La pression des pairs

Philippe Leblanc|Publié le 12 novembre 2021

La pression des pairs

À l'époque, nous avions résisté à la tentation d'acheter des actions de Nortel. Je crois qu'il est sage de faire de même aujourd'hui pour Tesla. (Photo: Getty images)

EXPERT INVITÉ. Tout investisseur subira tôt ou tard la pression qu’exercent les marchés boursiers de se joindre à la parade.

Le souvenir le plus vif que j’ai du puissant phénomène de la pression des pairs remonte à la fin des années 1990, début 2000, et concernait plus spécifiquement le titre coqueluche qu’était alors Nortel. À l’époque, j’étais en contact avec un gestionnaire de portefeuille que je rencontrais régulièrement pour partager nos idées et notre point de vue sur les marchés boursiers nord-américains. 

Vous vous en doutez, à la fin des années 1990, la pression était énorme sur les gestionnaires de portefeuille de participer à la vague qui emportait tout ce qui s’approchait de près ou de loin de la technologie et en particulier d’Internet. Des sociétés aux activités très traditionnelles voyaient leurs titres s’envoler en ajoutant «.com» ou «web» à leur nom. 

Mais aucune pression n’a probablement égalé celle qu’a exercé le titre de Nortel sur les gestionnaires canadiens. Imaginez, emporté par la folie des technos, le titre de Nortel valait près de 35% de l’indice TSX 300 (aujourd’hui S&P/TSX). 35%! La Bourse de Toronto avait alors tenté de remédier à cette anomalie en créant une variante de son indice boursier phare, ce qu’on appelait le TSX 300 Capped, qui limitait la pondération du titre de Nortel à «seulement» 10%.

Que peut faire dans une telle situation le gestionnaire de portefeuille dont le poste dépend ni plus ni moins de sa capacité à obtenir des rendements qui ne s’éloignent pas trop de ceux des indices auxquels il est comparé?

C’est une situation sans issue où il est presque impossible de gagner. Si l’on n’achète pas le titre de Nortel et qu’il continue de s’apprécier, on aura l’air fou. Si on l’achète (à près de 35% de son portefeuille) et que le titre corrige par la suite, on aura aussi l’air fou, voire pire. Le gestionnaire avec qui je discutais régulièrement avait pris une décision mitoyenne: investir dans Nortel, mais dans une proportion un peu moindre que l’indice canadien. 

La situation me rappelle beaucoup celle que nous vivons aujourd’hui, en particulier avec le titre de Tesla. Depuis qu’il a été ajouté à l’indice phare américain, le S&P 500, il y a quelques mois, le titre s’est fortement apprécié.
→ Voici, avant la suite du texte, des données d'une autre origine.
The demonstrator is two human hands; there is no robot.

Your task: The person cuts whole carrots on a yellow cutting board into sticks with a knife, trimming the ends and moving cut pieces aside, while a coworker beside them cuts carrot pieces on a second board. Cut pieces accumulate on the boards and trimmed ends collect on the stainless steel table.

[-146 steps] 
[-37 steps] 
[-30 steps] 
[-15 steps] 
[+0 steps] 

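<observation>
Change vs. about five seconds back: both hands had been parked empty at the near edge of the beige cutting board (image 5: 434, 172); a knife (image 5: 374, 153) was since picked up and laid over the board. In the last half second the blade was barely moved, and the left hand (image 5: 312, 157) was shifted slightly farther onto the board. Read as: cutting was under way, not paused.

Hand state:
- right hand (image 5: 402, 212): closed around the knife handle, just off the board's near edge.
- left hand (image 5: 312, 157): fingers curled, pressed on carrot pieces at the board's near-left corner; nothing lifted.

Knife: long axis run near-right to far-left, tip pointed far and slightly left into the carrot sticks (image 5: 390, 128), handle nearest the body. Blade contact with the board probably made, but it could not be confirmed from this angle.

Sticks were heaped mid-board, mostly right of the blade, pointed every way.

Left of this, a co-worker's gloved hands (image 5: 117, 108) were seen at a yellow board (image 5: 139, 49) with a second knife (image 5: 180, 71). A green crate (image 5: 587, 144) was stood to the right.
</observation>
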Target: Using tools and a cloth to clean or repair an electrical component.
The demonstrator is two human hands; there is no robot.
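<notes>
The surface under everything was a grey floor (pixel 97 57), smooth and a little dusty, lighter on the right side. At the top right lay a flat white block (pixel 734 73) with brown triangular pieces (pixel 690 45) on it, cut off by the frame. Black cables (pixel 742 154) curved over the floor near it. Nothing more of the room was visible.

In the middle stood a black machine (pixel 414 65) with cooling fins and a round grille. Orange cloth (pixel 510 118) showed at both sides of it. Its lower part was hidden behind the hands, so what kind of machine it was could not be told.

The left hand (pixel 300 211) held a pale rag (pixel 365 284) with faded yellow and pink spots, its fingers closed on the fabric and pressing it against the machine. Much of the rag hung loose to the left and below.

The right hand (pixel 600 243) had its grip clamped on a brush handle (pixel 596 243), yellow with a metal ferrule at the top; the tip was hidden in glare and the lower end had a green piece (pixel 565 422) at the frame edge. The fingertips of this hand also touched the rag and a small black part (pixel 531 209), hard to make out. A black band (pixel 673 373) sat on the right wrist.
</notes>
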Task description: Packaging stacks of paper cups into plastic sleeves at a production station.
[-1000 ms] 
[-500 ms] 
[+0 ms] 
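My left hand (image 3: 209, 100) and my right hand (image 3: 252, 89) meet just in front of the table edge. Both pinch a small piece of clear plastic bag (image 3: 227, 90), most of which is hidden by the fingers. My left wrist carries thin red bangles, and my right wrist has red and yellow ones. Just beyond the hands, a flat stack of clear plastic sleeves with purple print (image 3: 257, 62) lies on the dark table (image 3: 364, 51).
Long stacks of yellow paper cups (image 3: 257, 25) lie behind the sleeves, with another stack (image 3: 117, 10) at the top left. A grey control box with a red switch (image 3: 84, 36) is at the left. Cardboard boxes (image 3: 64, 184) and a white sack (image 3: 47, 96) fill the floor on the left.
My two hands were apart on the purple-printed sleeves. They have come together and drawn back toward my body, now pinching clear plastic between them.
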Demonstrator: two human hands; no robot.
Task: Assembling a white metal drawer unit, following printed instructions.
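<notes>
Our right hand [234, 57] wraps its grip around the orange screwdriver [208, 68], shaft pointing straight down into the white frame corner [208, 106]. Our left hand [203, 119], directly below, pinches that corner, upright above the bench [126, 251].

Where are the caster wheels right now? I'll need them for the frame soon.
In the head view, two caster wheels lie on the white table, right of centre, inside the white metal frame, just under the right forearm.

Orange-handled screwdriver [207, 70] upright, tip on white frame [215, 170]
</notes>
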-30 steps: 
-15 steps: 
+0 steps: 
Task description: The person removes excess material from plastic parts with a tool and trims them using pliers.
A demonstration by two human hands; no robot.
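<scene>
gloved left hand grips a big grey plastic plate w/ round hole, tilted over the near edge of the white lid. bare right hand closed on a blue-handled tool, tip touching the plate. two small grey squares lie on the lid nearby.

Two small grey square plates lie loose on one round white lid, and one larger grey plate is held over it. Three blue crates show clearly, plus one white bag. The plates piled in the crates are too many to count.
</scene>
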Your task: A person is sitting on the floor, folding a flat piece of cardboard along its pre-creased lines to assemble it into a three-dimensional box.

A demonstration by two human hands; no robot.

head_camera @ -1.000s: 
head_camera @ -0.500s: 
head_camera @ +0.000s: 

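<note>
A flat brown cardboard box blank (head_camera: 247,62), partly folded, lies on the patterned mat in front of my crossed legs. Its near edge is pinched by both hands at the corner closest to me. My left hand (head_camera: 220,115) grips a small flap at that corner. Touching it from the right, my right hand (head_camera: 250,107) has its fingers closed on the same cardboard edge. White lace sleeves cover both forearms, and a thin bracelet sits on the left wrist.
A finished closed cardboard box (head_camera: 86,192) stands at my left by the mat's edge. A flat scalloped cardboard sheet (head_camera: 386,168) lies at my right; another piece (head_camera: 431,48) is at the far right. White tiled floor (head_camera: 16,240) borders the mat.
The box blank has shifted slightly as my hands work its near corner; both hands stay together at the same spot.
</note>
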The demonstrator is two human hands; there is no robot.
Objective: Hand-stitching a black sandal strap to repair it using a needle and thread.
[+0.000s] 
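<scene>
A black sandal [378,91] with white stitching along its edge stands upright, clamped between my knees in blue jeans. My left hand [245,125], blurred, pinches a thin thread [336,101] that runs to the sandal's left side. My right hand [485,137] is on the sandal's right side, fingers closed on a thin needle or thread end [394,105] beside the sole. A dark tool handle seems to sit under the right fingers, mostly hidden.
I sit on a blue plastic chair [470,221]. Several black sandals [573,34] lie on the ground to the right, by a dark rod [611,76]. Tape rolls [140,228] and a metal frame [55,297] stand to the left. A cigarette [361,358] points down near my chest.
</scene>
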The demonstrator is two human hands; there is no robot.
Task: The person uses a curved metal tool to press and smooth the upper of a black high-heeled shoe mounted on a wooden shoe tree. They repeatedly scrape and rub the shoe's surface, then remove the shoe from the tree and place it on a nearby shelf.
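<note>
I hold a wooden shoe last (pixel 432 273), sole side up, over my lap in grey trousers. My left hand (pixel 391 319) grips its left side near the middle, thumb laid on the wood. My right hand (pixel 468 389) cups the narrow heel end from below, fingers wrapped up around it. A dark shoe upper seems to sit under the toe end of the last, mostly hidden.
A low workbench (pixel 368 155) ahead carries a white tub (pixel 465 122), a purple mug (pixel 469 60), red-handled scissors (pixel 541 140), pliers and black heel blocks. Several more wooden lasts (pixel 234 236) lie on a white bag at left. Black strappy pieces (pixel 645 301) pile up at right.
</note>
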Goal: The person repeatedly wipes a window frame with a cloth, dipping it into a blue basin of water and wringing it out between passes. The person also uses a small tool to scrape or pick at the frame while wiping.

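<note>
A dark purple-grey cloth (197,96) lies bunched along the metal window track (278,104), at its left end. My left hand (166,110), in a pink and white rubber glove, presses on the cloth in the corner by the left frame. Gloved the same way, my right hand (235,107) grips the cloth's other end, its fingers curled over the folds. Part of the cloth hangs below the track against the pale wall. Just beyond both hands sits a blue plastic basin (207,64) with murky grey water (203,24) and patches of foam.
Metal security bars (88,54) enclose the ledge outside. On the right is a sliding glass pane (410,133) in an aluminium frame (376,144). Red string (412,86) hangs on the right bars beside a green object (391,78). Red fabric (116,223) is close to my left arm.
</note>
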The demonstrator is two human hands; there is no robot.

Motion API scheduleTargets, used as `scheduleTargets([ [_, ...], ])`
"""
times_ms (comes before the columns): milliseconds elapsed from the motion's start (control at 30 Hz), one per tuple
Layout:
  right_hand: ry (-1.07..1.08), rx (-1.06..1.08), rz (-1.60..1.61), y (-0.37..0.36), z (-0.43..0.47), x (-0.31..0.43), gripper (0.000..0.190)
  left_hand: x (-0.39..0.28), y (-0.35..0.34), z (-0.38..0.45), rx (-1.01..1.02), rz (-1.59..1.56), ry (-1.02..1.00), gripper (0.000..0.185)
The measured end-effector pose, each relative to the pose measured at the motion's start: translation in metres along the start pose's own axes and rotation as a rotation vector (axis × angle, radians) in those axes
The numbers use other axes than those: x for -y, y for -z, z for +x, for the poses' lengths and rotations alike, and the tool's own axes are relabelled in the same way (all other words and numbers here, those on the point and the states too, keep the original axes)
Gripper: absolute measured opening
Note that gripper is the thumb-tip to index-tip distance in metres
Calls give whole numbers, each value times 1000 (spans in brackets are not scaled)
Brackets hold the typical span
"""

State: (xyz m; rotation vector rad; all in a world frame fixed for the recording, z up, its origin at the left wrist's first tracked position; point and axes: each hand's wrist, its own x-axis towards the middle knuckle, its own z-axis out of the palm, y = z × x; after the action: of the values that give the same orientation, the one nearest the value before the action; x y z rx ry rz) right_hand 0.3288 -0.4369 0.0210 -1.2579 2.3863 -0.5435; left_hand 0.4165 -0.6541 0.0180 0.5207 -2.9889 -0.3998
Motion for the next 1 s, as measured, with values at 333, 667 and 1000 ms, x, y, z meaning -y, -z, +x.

À tel point que sa capitalisation boursière surpasse maintenant la barre de 1 billion de dollars US (1 000 milliards $US). Son poids dans l’indice a récemment atteint 2,8%. On est bien loin de Nortel dans l’indice canadien, mais la pression sur de nombreux gestionnaires et investisseurs d’acheter le titre de Tesla devient irrésistible. 

À l’époque, nous avions résisté à la tentation d’acheter des actions de Nortel. Je crois qu’il est sage de faire de même aujourd’hui pour Tesla ou tout titre ou catégorie d’actif (cryptomonnaie?) qui promet de doper ses rendements à court terme.

Bien que la décision de ne pas toucher au titre de Nortel (ou aux autres titres technos à la mode) nous a fait mal paraître pendant quelques années, j’étais alors convaincu que c’était la décision qu’un «bon père de famille» devait prendre. Je ne me laisserai pas davantage tenter aujourd’hui par les placements à la mode du jour.